Per se, “the problem of freedom - says Nikolai Berdyaev - is actually the problem of the fundamental principle of the being and of life, namely the being depends on the freedom that precedes the being. Freedom is a spiritual and religious category” (Berdiaev, 2009). It is on freedom that spiritual progress and regress depend, and it takes place in the grace-filled ambiance by which and in which man is truly free. The relation between grace and freedom is like that between eye and light. Grace does not annul freedom, just as it does not annul nature, which it restores. Freedom lays the bases of the growth in grace and of the perfection of the moral freedom, by its continual connection with the moral law, therefore with the revealed and redeeming Good. Thus, man is a personal being, placed in front of a personal God, or, as Saint Basil says, man “is a being who received the teaching to become god” (Lossky, 1998).

The impact of this study in the theological, sociological and ethical world is actual, because liberty is understood correctly as a right, but applied mostly as libertinism at individual and society level. In the Christian theological environment, the concept of liberty is essential, but starting with Renaissance and continuing with French Enlightenment, it has suffered a significant change. On confessional plan, human liberty has a connection with God’s grace. The report between spirit and matter as a work of grace is also the report between divine and human. The Catholic theologians have defined divine grace as being a created accident and this led to the tendency to limit or to cancel freedom, in favour of divinity. Essentially, by grace, Catholic theology asserts that man takes part objectively to divine being, but in a limited manner, and his actions are foreseen and pre-determined, thus it is accentuated the action of God or grace, to the detriment of human liberty. At the counter pole, Protestantism generally asserts that man is absolutely predestined by God and, according to them, God decides, He predestines some to happiness, while others to eternal damnation. These conceptions cancel the liberty of man. Lutheran theologians speak of a relative predestination (but only of those who are good, for happiness) while the Calvinist assert absolute predetermination (Jean Calvin, Karl Barth, Emil Brunner). According to them, there might be a destiny or a system which is similar to Buddhist and Islamic fatalism, which cancels or limits the problem of liberty. Within this frame, in the present study we propose a clear definition and the defence of the concepts of freedom and human responsibility.

Problem Statement

Delineations and conceptual definitions of freedom

Man, regardless of the level of history he was on, arranged his life according to certain models that he copied, sifting them through his personal experience, and so he transformed them, giving them an original content. If these existential models were from the Holy Spirit, then his life is full of morality as well; if they were outside the laws of grace and were realized by sin, then man’s life and activity is immoral and contrary to the truth. Moral life, therefore, according to this logic, has to do with our active participation to the divine life, because any good deed exists only by God, - good being the essence of life, and evil being only the denial of good (not just the lack of good, as we often find even in the specialized books), evil having no existence, because it is not God who is the author of evil, but it is the freedom that man was endowed with that makes the existence of evil possible. By sin, by breaking himself free from God, man created for himself models out of his limited world, which are in no way better than himself, which he idolatrized. Idolatry and immorality are two concepts conditioning each other, generated by man’s selfish love. The fact that they easily contaminated the world shows that they are related to sin, to evil, which once perpetrated asks to be repeated, multiplied - evil moves downwards like a stone pushed down to the valley, becoming like a second nature. To stop this human corruption process, a divine intervention was needed, realized at “ the fullness of time ” by Christ, God’s Embodied Word.
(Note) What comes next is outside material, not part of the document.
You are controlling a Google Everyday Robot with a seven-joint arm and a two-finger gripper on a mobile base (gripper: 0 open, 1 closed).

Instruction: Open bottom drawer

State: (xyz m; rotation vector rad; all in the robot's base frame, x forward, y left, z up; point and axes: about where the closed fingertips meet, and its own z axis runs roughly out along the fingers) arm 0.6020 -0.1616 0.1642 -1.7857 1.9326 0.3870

The notion of freedom, as gift and superior capacity of man, in the context of creation is defined differently, namely, for the humanistic philosophical thinking it has to do exclusively with the human powers, whereas according to the divine revelation it is a gift of God triggering responsibility. Anthropologically, man’s true freedom is strictly related to Jesus Christ’s soteriological work, by which the full communion of the human with the divine is realized. Based on these considerations, Petre Țuțea affirms that freedom as an existential concept is given “in the triangle: God, nature and man, in which God, perfect, makes His imitation possible, an imitation realized perfectly by the saints and imperfectly by ordinary believers, whose existence is filled with worldly things” (Ţuţea, 1992).

For purely rationalistic philosophers, freedom is a true mystery having to do precisely with the relation with the divinity. Bergson, for example, affirmed that all the reasoning on freedom makes freedom disappear.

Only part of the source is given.